Exercise directions: Copy each of the entries below faithfully, setting aside any pictures.

------

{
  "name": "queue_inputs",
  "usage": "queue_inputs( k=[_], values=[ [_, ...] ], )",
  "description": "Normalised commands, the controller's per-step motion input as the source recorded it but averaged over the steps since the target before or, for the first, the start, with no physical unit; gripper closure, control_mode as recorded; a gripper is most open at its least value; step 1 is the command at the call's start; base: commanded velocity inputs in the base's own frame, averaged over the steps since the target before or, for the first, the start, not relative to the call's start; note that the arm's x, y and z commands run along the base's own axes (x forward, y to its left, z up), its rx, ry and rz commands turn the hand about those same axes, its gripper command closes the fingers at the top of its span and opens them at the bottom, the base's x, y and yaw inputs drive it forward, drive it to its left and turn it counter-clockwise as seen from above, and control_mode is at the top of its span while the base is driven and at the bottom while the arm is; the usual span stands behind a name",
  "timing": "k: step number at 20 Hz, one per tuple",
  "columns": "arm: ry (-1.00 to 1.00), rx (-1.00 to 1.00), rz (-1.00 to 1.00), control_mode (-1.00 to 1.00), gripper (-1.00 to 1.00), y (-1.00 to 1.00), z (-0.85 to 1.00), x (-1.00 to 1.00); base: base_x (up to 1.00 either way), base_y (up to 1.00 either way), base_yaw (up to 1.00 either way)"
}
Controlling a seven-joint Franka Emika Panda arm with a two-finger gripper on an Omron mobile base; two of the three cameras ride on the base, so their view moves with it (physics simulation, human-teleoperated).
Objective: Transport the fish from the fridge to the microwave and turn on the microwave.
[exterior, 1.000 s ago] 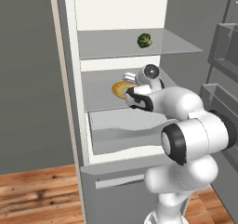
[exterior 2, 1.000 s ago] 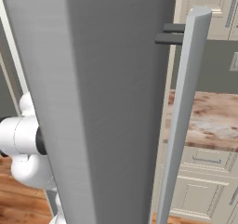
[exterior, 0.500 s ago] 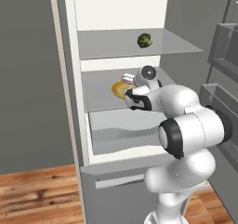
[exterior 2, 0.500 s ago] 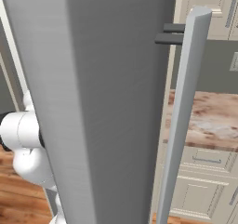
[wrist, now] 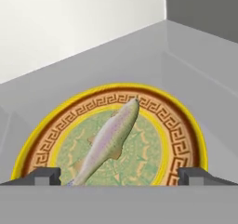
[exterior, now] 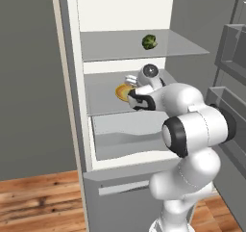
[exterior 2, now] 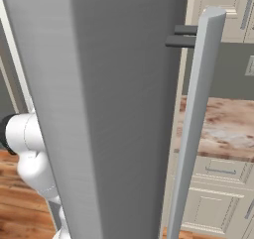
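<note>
one fish (wrist: 109, 141) lies on a round yellow-rimmed plate (wrist: 183, 125) with a brown key-pattern band and a green centre, and the plate sits on the middle shelf (exterior: 103, 98) of the open fridge (exterior: 72, 82). in the hand view the fish runs diagonally, one end toward 1 o'clock near the inner edge of the patterned band and the other end toward 7 o'clock, dropping out of sight at the bottom edge. the pincer (wrist: 119, 175) stands wide: its two dark fingertips (wrist: 44, 175) rise at the 8 and 4 o'clock corners of that view, one on each side of the fish, well apart from each other and holding nothing. whether the tips touch the plate cannot be told.

in the left base view the white arm reaches into the fridge from 5 o'clock, its wrist just above the middle shelf, and the plate (exterior: 122, 92) shows as a small orange-yellow patch at the 9 o'clock side of the hand. a round green vegetable (exterior: 149, 42) rests on the upper shelf, at 12 o'clock from the hand. a clear drawer (exterior: 127, 137) sits below the middle shelf. door bins (exterior: 233, 48) stand at 3 o'clock.

in the right base view the grey fridge door (exterior 2: 114, 109) and its long pale handle (exterior 2: 193, 129) stand close in front, with a mottled stone worktop (exterior 2: 218, 126) and cream cabinet doors (exterior 2: 213, 203) at 4 o'clock.
</note>
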Motion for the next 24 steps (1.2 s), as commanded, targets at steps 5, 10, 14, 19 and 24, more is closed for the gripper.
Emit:
queue_inputs(
  k=[5,10,14,19,24],
  values=[
    [0.09,0.0,-0.01,-1.0,-1.0,0.0,-0.1,0.14,0.0,0.0,0.0],
    [0.03,0.0,0.0,-1.0,-1.0,0.0,-0.13,0.16,0.0,0.0,0.0],
    [0.0,0.0,0.0,-1.0,-1.0,0.0,-0.13,0.15,0.0,0.0,0.0],
    [0.0,-0.02,0.0,-1.0,-1.0,0.0,-0.19,0.12,0.0,0.0,0.0],
    [0.0,-0.06,0.0,-1.0,-1.0,0.0,-0.19,0.13,0.0,0.0,0.0]
  ],
)
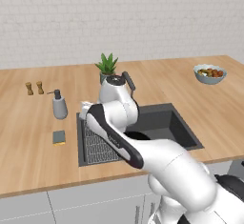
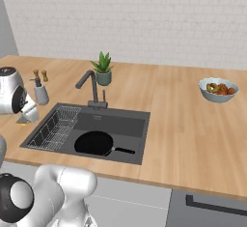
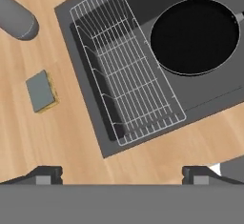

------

Answer to the problem:
{
  "name": "queue_inputs",
  "usage": "queue_inputs( k=[_], values=[ [_, ...] ], )",
  "description": "Normalised commands, the controller's per-step motion input as the source recorded it but averaged over the steps since the target before or, for the first, the start, with no physical unit; gripper closure, control_mode as recorded; a gripper is most open at its least value; step 1 is the command at the call's start; base: commanded velocity inputs in the base's own frame, averaged over the steps since the target before or, for the first, the start, not relative to the call's start; note that the arm's x, y and z commands run along the base's own axes (x forward, y to its left, z up), its rx, ry and rz commands turn the hand about those same axes, its gripper command closes the fingers at the top of its span and opens them at the bottom, the base's x, y and yaw inputs drive it forward, drive it to its left and turn it counter-clockwise as seen from above, and control_mode is at the top of its span while the base is driven and at the bottom while the arm is; the usual span stands behind a name",
  "timing": "k: step number at 20 Hz, one per tuple",
  "columns": "arm: ry (-1.00 to 1.00), rx (-1.00 to 1.00), rz (-1.00 to 1.00), control_mode (-1.00 to 1.00), gripper (-1.00 to 1.00), y (-1.00 to 1.00), z (-0.85 to 1.00), x (-1.00 to 1.00); base: base_x (up to 1.00 either way), base_y (up to 1.00 either way), base_yaw (up to 1.00 either way)"
}
Controlling a seven-joint Franka Emika Panda arm with a two-finger gripper on an Omron mobile base; two of the three cameras ride on the base, so their view moves with it (physics simulation, human-teleoperated).
Objective: Transport the fish from the fridge to the microwave and turn on the microwave.
[exterior, 1.000 s ago] 
[exterior 2, 1.000 s ago] 
[exterior, 0.500 s ago] 
[exterior 2, 0.500 s ago] 
[wrist, now] 
[exterior, now] 
[exterior 2, now] 
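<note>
one fish (wrist: 109, 141) lies on a round yellow-rimmed plate (wrist: 183, 125) with a brown key-pattern band and a green centre, and the plate sits on the middle shelf (exterior: 103, 98) of the open fridge (exterior: 72, 82). in the hand view the fish runs diagonally, one end toward 1 o'clock near the inner edge of the patterned band and the other end toward 7 o'clock, dropping out of sight at the bottom edge. the pincer (wrist: 119, 175) stands wide: its two dark fingertips (wrist: 44, 175) rise at the 8 and 4 o'clock corners of that view, one on each side of the fish, well apart from each other and holding nothing. whether the tips touch the plate cannot be told.

in the left base view the white arm reaches into the fridge from 5 o'clock, its wrist just above the middle shelf, and the plate (exterior: 122, 92) shows as a small orange-yellow patch at the 9 o'clock side of the hand. a round green vegetable (exterior: 149, 42) rests on the upper shelf, at 12 o'clock from the hand. a clear drawer (exterior: 127, 137) sits below the middle shelf. door bins (exterior: 233, 48) stand at 3 o'clock.

in the right base view the grey fridge door (exterior 2: 114, 109) and its long pale handle (exterior 2: 193, 129) stand close in front, with a mottled stone worktop (exterior 2: 218, 126) and cream cabinet doors (exterior 2: 213, 203) at 4 o'clock.
</note>
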Motion for the next 24 steps (1.2 s), as commanded, targets at steps 5, 10, 14, 19 and 24, more is closed for the gripper.
Emit:
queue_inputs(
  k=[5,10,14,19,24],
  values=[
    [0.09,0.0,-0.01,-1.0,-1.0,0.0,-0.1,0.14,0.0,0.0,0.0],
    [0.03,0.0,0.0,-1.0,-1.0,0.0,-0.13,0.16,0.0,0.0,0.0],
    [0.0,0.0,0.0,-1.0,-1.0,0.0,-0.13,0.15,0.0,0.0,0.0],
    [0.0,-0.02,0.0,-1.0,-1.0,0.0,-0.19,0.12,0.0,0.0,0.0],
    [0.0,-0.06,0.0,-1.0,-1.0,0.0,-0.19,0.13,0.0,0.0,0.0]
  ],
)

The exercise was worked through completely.